Home Feature What keeps your CFO awake at night?

What keeps your CFO awake at night?

Big unknowns include how to curtail clinical variations

July 2014

Published in the July 2014 issue of Today’s Hospitalist

CHIEF FINANCIAL OFFICERS may spend their nights tossing and turning, but not for the reasons most hospitalists think.

Value-based purchasing, readmission penalties, meaningful use incentives, RAC audits: CFOs fret about them all, said Brian Harte, MD, a former hospitalist who is now president of Hillcrest Hospital, one of Cleveland Clinic’s community hospitals in northeastern Ohio. But these known risks aren’t the issues keeping CFOs awake.

“These things you can plan for with a reasonable degree of certainty,” Dr. Harte explained during a session on hospital finances at this spring’s annual Society of Hospital Medicine meeting.
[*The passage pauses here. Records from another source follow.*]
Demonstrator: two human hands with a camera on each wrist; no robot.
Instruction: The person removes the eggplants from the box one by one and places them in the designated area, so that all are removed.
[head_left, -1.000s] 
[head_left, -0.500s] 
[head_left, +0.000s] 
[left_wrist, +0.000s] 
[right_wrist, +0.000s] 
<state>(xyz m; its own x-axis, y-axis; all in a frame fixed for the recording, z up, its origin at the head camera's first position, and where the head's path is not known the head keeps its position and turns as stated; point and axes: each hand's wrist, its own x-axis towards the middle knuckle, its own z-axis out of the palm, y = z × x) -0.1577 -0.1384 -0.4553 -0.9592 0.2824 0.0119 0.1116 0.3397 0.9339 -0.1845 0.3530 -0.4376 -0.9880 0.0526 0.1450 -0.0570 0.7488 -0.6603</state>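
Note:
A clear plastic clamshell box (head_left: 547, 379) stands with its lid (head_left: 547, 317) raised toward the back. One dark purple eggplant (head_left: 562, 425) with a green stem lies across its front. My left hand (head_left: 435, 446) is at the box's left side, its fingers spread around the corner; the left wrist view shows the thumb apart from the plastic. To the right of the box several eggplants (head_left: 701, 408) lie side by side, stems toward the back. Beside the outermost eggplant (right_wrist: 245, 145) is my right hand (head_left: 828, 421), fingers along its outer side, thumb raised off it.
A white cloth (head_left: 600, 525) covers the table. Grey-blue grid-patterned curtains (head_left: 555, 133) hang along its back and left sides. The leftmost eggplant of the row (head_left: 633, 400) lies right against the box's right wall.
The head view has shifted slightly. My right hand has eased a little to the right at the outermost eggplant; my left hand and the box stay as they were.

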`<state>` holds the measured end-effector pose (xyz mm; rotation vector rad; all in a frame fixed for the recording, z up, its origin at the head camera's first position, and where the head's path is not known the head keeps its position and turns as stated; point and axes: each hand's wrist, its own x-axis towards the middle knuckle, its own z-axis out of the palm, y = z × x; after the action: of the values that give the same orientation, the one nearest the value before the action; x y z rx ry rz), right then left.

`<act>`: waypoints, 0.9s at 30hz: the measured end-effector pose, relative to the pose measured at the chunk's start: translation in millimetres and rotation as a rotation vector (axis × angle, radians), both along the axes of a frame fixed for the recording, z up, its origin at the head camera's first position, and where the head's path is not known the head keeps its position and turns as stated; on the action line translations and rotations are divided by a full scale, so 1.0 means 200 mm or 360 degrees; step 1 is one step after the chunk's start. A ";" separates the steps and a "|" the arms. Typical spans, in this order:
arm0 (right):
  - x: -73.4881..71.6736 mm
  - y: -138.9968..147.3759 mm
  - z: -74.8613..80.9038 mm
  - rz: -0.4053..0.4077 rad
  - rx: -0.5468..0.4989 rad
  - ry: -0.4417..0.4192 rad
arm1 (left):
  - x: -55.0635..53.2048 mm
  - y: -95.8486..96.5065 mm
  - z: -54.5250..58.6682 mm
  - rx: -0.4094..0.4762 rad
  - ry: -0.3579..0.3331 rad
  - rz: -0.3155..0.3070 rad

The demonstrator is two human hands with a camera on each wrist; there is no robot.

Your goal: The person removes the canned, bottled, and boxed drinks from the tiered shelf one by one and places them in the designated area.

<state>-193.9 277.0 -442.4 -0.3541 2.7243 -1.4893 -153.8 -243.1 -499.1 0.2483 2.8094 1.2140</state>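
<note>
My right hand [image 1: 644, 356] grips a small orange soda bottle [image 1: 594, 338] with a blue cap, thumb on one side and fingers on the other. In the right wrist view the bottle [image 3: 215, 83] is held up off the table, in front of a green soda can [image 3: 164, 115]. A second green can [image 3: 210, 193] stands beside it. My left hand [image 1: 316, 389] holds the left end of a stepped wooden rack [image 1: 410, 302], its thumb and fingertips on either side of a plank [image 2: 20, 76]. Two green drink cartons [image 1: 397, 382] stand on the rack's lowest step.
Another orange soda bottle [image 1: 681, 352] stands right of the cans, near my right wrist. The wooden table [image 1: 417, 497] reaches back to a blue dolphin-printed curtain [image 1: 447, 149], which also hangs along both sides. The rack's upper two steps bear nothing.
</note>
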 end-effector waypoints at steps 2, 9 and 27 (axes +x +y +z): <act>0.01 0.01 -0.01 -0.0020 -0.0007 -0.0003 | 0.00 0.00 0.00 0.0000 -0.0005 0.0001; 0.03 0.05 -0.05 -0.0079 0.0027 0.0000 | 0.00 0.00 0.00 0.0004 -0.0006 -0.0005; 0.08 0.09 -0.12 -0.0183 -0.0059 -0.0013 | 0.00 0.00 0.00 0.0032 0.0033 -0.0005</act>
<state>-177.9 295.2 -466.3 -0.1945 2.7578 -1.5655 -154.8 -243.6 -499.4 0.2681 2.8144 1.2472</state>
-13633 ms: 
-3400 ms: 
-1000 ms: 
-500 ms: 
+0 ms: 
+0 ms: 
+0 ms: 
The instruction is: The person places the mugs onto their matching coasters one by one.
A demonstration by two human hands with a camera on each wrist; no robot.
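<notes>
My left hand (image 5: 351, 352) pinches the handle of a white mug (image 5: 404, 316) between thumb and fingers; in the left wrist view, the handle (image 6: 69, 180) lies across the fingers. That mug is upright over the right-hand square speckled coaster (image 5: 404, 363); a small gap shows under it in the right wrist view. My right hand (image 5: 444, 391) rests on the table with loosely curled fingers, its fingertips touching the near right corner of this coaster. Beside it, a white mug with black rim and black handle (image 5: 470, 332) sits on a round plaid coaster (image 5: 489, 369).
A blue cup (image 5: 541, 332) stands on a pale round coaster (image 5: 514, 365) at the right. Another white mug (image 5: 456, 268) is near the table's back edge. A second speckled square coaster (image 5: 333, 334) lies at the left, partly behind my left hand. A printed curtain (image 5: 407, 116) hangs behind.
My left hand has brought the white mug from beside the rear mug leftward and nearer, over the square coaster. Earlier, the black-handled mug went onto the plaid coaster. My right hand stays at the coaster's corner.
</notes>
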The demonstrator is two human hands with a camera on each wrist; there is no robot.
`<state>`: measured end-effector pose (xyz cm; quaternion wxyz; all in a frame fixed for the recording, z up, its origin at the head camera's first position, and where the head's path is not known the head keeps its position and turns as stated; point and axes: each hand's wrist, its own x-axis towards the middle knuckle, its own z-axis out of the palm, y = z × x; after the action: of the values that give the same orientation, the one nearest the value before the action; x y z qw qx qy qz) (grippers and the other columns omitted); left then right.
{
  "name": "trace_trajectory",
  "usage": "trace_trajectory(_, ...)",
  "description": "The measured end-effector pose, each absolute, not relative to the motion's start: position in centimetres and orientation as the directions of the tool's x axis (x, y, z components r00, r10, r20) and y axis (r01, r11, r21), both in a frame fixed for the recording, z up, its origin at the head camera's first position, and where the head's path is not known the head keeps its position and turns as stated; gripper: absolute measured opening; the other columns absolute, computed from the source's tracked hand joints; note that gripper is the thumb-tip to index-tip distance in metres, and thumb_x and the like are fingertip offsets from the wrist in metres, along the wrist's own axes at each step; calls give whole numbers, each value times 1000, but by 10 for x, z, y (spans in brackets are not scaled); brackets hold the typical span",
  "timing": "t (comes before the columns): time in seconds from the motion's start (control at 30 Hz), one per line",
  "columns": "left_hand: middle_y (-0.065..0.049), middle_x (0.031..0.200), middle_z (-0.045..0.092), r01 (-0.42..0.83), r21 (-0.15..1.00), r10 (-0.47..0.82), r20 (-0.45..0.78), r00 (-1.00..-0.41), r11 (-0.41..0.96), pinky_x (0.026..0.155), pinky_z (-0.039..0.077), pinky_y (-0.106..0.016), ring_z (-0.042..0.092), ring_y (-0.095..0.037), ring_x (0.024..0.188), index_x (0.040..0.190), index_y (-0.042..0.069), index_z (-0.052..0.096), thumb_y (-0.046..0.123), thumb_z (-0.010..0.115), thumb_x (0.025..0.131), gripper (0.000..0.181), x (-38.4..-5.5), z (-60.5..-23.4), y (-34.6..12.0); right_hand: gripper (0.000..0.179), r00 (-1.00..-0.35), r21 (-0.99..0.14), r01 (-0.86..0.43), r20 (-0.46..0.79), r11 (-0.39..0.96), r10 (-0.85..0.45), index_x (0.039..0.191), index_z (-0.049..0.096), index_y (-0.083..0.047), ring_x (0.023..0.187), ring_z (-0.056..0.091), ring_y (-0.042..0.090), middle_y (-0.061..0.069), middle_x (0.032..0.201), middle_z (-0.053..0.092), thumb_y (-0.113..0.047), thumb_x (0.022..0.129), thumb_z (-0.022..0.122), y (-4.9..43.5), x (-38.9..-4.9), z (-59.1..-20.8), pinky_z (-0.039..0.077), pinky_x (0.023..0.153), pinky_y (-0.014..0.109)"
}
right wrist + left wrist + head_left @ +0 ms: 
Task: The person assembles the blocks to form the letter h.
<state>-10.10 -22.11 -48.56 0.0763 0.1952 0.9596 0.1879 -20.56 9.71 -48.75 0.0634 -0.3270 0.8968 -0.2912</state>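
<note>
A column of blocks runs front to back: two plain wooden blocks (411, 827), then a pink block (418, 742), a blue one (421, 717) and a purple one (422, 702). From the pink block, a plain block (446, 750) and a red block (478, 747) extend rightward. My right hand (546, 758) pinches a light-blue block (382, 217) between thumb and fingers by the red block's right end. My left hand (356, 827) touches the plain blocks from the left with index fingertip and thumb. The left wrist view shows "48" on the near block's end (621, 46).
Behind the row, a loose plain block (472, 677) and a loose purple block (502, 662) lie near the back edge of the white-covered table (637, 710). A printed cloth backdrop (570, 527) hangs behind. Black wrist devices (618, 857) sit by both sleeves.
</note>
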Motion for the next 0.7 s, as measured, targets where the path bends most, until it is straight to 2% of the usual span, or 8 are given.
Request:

Taken together, these potential cutbacks, clawbacks, falloffs and downturns add up to “a fair amount of money” that will “require aggressive expense reduction.” They may also affect hospitalists over the next few years in everything from staffing levels to subsidies.

But even bigger issues are the fundamental changes taking place in health care payment and delivery. Although these changes are not new, “we are seeing a much greater impact when coupled with what’s occurring with health care reform,” he noted. Those changes include health care consumerism, assuming population risk, finding the capital needed for upgrades, managing the cost of debt, and consolidation among providers, specifically how to find the right partners and make those arrangements work.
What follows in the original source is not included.